One of the things I often get asked by clients is: “Are the results good?” This is often a hard question to answer.
Numbers on their own are not inherently good or bad; it depends on their context. This, in turn, is dependent on the context you would like to choose to interpret the data. For example, a big trend in business intelligence is to benchmark scores against the competition or against the average for your industry. What this does, essentially, is put your score into the context of other scores taken from similar businesses. While this can prove quite useful, I would always recommend internal benchmarking first. What I mean by this is that before contemplating how you stack up to the competition, you should concern yourself with bettering your company against its own standard. The way to do this is by repeating questions over time to see whether scores increase or decrease.
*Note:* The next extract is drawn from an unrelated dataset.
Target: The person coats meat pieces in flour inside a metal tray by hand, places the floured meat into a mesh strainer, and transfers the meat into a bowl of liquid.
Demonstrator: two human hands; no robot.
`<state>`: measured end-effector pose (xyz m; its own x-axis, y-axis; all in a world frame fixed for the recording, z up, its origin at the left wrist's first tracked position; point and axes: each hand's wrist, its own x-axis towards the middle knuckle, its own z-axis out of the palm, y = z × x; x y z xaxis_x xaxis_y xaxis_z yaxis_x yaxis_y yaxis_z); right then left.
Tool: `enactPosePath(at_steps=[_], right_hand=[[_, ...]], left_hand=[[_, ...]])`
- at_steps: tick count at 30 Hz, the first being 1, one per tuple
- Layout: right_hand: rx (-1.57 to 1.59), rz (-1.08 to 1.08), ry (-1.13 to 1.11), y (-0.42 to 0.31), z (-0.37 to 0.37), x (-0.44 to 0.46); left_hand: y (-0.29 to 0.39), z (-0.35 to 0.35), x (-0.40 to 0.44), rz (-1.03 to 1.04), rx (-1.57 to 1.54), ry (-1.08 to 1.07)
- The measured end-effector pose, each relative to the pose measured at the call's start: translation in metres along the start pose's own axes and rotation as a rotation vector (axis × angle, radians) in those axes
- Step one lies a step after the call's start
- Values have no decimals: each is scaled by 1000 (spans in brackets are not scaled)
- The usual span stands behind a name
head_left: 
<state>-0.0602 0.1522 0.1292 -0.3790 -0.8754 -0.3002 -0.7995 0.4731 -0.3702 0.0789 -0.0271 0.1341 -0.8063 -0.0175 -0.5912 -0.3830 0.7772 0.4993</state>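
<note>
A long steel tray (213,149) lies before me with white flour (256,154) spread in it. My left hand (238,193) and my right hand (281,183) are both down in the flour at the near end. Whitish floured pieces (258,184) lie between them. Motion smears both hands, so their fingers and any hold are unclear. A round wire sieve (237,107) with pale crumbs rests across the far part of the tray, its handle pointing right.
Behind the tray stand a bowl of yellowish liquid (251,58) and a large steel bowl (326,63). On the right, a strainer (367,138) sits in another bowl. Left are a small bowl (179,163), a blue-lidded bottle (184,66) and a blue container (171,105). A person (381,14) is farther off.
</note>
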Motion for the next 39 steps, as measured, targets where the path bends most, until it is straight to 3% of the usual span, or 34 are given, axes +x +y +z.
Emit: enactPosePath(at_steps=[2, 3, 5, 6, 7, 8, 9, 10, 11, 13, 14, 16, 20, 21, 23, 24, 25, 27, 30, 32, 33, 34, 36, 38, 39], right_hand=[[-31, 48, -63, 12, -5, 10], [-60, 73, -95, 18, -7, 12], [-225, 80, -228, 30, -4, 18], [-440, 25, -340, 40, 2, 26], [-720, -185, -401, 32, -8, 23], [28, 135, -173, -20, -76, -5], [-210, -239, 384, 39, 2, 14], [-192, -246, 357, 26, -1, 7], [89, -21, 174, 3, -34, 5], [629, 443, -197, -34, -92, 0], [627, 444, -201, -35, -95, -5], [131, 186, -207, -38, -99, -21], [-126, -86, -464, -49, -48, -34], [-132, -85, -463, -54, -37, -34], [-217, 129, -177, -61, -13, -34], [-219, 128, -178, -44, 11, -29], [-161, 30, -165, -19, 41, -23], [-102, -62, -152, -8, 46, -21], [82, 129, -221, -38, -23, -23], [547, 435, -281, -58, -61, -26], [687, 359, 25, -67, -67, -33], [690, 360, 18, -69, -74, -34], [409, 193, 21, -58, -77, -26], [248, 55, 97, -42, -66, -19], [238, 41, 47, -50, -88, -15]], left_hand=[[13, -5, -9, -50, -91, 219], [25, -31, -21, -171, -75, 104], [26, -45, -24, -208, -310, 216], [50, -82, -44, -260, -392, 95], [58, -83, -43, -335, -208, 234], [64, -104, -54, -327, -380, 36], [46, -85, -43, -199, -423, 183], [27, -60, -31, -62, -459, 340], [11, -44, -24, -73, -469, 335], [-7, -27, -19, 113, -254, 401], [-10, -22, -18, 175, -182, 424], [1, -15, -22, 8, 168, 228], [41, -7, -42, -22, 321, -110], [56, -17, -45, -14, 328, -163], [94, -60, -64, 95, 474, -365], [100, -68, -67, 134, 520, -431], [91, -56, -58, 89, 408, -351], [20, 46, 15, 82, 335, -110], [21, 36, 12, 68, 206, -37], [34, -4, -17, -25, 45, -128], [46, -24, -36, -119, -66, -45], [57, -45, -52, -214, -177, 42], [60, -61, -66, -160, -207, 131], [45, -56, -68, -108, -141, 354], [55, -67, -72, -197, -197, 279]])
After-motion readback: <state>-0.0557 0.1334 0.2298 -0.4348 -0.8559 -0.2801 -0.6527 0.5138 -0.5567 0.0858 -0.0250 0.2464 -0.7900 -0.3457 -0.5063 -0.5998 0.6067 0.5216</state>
Sometimes we worry so much about how we compare to other companies that we completely overlook the opportunity to improve. Just because you get better results than the industry average doesn’t mean you should stop trying to progress, innovate and excel.
Don’t be guilty of what I call “analysis paralysis” – ie too much analysis, not enough action!
The key to a successful survey is to find the right balance between following rigorous data collection and analysis practices. You must use your experience and instinct to interpret and action the results.
By following this guide and incorporating all the strategies, you will create an engaging surveying programme that has high response rates and provides you with the rich insights you need to make smarter business decisions, improve culture and ultimately generate more revenue.